Excerpted records:

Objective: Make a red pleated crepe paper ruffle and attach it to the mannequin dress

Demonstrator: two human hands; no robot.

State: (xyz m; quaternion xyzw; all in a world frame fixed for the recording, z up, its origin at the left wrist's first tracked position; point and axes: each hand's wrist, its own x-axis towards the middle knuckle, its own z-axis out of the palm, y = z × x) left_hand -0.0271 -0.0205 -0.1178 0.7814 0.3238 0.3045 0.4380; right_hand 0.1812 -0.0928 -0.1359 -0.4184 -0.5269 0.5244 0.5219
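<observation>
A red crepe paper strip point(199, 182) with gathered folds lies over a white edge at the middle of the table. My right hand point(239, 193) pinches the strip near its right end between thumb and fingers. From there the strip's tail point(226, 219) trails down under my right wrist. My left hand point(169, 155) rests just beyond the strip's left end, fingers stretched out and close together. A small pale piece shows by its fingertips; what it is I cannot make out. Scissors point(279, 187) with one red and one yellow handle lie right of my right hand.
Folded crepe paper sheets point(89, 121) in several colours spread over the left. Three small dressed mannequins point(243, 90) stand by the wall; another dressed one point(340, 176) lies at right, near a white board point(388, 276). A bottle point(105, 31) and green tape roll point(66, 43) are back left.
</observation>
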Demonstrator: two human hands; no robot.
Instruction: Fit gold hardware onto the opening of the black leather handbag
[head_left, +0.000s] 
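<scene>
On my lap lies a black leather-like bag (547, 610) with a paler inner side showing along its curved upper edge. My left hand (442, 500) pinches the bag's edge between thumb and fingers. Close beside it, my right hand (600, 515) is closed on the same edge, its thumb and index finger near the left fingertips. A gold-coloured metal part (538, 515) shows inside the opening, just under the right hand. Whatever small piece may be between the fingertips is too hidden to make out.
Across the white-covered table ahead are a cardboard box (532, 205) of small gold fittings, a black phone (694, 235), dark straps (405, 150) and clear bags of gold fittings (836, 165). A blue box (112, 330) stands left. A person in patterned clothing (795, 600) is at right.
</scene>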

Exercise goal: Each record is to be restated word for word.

Answer section:
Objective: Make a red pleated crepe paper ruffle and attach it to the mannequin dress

Demonstrator: two human hands; no robot.

State: (xyz m; quaternion xyzw; all in a world frame fixed for the recording, z up, its origin at the left wrist's first tracked position; point and axes: each hand's wrist, its own x-axis towards the middle knuckle, its own z-axis out of the palm, y = z × x) left_hand -0.0271 -0.0205 -0.1178 0.7814 0.3238 0.3045 0.4380; right_hand 0.1812 -0.0928 -0.1359 -0.4184 -0.5269 0.5244 0.5219
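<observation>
A red crepe paper strip point(199, 182) with gathered folds lies over a white edge at the middle of the table. My right hand point(239, 193) pinches the strip near its right end between thumb and fingers. From there the strip's tail point(226, 219) trails down under my right wrist. My left hand point(169, 155) rests just beyond the strip's left end, fingers stretched out and close together. A small pale piece shows by its fingertips; what it is I cannot make out. Scissors point(279, 187) with one red and one yellow handle lie right of my right hand.
Folded crepe paper sheets point(89, 121) in several colours spread over the left. Three small dressed mannequins point(243, 90) stand by the wall; another dressed one point(340, 176) lies at right, near a white board point(388, 276). A bottle point(105, 31) and green tape roll point(66, 43) are back left.
</observation>
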Demonstrator: two human hands; no robot.
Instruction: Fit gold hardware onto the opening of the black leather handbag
[head_left, +0.000s] 
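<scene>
On my lap lies a black leather-like bag (547, 610) with a paler inner side showing along its curved upper edge. My left hand (442, 500) pinches the bag's edge between thumb and fingers. Close beside it, my right hand (600, 515) is closed on the same edge, its thumb and index finger near the left fingertips. A gold-coloured metal part (538, 515) shows inside the opening, just under the right hand. Whatever small piece may be between the fingertips is too hidden to make out.
Across the white-covered table ahead are a cardboard box (532, 205) of small gold fittings, a black phone (694, 235), dark straps (405, 150) and clear bags of gold fittings (836, 165). A blue box (112, 330) stands left. A person in patterned clothing (795, 600) is at right.
</scene>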

The exercise asks for nothing more.